_What you have to do:_
Every line from the one containing "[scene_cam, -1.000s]" down to the last line of the listing below should be restated exactly, and nothing else.

_Supplied information:_
%%

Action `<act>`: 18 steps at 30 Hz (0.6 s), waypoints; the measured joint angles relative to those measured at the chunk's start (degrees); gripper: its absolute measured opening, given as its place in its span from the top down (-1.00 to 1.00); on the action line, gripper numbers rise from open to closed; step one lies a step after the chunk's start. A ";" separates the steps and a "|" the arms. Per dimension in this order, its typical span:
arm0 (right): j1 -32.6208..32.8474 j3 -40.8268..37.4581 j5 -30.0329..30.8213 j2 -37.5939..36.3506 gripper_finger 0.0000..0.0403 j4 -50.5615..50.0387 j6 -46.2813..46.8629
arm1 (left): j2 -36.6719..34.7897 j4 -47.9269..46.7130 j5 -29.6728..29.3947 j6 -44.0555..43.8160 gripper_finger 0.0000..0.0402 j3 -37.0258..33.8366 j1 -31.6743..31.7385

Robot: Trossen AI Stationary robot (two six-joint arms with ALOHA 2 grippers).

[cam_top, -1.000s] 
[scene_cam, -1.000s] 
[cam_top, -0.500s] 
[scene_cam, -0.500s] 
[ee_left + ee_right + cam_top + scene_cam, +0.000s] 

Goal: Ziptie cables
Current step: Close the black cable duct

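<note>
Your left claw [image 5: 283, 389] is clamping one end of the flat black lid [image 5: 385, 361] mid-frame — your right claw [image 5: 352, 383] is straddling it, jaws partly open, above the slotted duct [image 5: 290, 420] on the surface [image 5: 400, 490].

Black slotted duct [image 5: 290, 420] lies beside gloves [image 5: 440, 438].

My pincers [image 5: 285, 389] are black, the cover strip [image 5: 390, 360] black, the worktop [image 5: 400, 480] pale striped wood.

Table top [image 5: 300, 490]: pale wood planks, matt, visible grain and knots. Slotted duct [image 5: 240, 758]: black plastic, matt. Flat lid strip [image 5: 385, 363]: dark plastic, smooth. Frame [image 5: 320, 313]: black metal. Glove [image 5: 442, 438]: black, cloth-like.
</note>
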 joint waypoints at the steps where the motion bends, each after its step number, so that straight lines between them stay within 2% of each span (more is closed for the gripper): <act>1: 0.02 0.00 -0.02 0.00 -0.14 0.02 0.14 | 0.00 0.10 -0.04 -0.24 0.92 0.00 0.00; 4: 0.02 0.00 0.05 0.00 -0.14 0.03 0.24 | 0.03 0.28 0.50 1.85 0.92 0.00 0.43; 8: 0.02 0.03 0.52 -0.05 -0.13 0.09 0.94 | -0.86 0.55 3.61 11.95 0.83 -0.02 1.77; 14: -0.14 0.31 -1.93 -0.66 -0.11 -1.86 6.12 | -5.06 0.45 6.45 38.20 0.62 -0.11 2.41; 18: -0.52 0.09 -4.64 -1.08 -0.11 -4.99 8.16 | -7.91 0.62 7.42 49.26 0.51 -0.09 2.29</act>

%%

_Final answer:_
[scene_cam, -1.000s] 
[cam_top, -0.500s] 
[scene_cam, -0.500s] 
[ee_left + ee_right + cam_top + scene_cam, +0.000s] 

Goal: Ziptie cables
Current step: Close the black cable duct

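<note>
Your left claw [image 5: 283, 389] is clamping one end of the flat black lid [image 5: 385, 361] mid-frame — your right claw [image 5: 352, 383] is straddling it, jaws partly open, above the slotted duct [image 5: 290, 420] on the surface [image 5: 400, 490].

Black slotted duct [image 5: 290, 420] lies beside gloves [image 5: 440, 438].

My pincers [image 5: 285, 389] are black, the cover strip [image 5: 390, 360] black, the worktop [image 5: 400, 480] pale striped wood.

Table top [image 5: 300, 490]: pale wood planks, matt, visible grain and knots. Slotted duct [image 5: 240, 758]: black plastic, matt. Flat lid strip [image 5: 385, 363]: dark plastic, smooth. Frame [image 5: 320, 313]: black metal. Glove [image 5: 442, 438]: black, cloth-like.
</note>
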 joint waypoints at the steps where the motion bends, each after its step number, so that straight lines between them stay within 2% of each span (more is closed for the gripper): <act>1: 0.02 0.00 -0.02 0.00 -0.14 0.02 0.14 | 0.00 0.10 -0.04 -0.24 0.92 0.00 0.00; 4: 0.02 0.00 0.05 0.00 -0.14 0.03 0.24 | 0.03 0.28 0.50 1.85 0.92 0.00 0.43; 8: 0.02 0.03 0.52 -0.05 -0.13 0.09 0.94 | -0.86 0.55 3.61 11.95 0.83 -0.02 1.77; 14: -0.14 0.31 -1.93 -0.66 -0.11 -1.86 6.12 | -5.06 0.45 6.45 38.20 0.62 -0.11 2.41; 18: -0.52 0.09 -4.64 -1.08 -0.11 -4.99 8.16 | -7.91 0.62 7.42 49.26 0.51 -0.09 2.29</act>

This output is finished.